The shared-time years
Channel 10 debuted on March 15, 1959. WMSB was the first station to greet viewers with a dedication program from its East Lansing studios, but high winds caused the microwave link to be unreliable and the picture to be described as "jumpy" by the Jackson Citizen Patriot. Later that afternoon, after a 90-minute outage when wind knocked down a power line, WILX-TV made its debut from its studio in Jackson, inside the former coffee shop of the Hotel Hayes. The station was an NBC affiliate, with a schedule incorporating 30 network programs not previously seen in the Lansing area. It was reportedly the first shared-time operation between a commercial broadcaster and an educational broadcaster in the nation.In June, WILX opened its second local studio, in Battle Creek's Wolverine Tower. The final appeal by Jackson Broadcasting and Telecasting against the channel 10 arrangement was dismissed by the Michigan Supreme Court in 1960.

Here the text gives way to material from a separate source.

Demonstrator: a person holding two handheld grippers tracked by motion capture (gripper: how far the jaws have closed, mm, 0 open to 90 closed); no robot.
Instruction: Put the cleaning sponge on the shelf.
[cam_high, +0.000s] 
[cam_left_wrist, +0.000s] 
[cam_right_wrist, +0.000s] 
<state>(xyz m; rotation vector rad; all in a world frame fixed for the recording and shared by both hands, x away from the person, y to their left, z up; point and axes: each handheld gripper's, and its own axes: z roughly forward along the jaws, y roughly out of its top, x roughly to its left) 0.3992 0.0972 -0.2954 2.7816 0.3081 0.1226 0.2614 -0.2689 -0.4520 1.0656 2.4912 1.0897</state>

WILX received FCC approval to build a new radio station in Jackson, which began broadcasting as WJCO on January 19, 1963. The new radio station briefly shared channel 10's facility in the Hotel Hayes. That May, Television Corporation of Michigan broke ground on a studio complex on Springport Road in Blackman Township, to which WILX-TV moved that October. The original broadcasting schedule between the stations was modified in 1965 to permit WILX-TV to air The Huntley-Brinkley Report while granting WMSB additional time on Sundays and Mondays.
In 1968, Michigan State University and WMSB each experienced a change in leadership. Robert Page became the university station's new manager shortly before Clifton R. Wharton Jr. was named MSU's new president. By that time, circumstances in public broadcasting and UHF reception had changed. There was more programming available to public television stations in the wake of the Public Broadcasting Act of 1967, while the All-Channel Receiver Act meant that all new TV sets could receive UHF stations. WMSB, barred from most evening broadcasting in its shared-time arrangement, could not reach a family audience; its early evening window, from 6 to 7:30 p.m., attracted few viewers against newscasts on competing stations. Page began to lobby Wharton and the MSU administration for a full-time public television station. The university filed for channel 23 in East Lansing in November 1970, and the FCC approved in 1971 after the university received a federal grant. MSU agreed to sell the Onondaga transmitting facility to Television Corporation of Michigan for $1.7 million, funding the university would use for capital improvements to its television facilities. On September 10, 1972, WMSB and the revived WKAR-TV broadcast 23 This Way, a special celebrating the opening of the new educational station.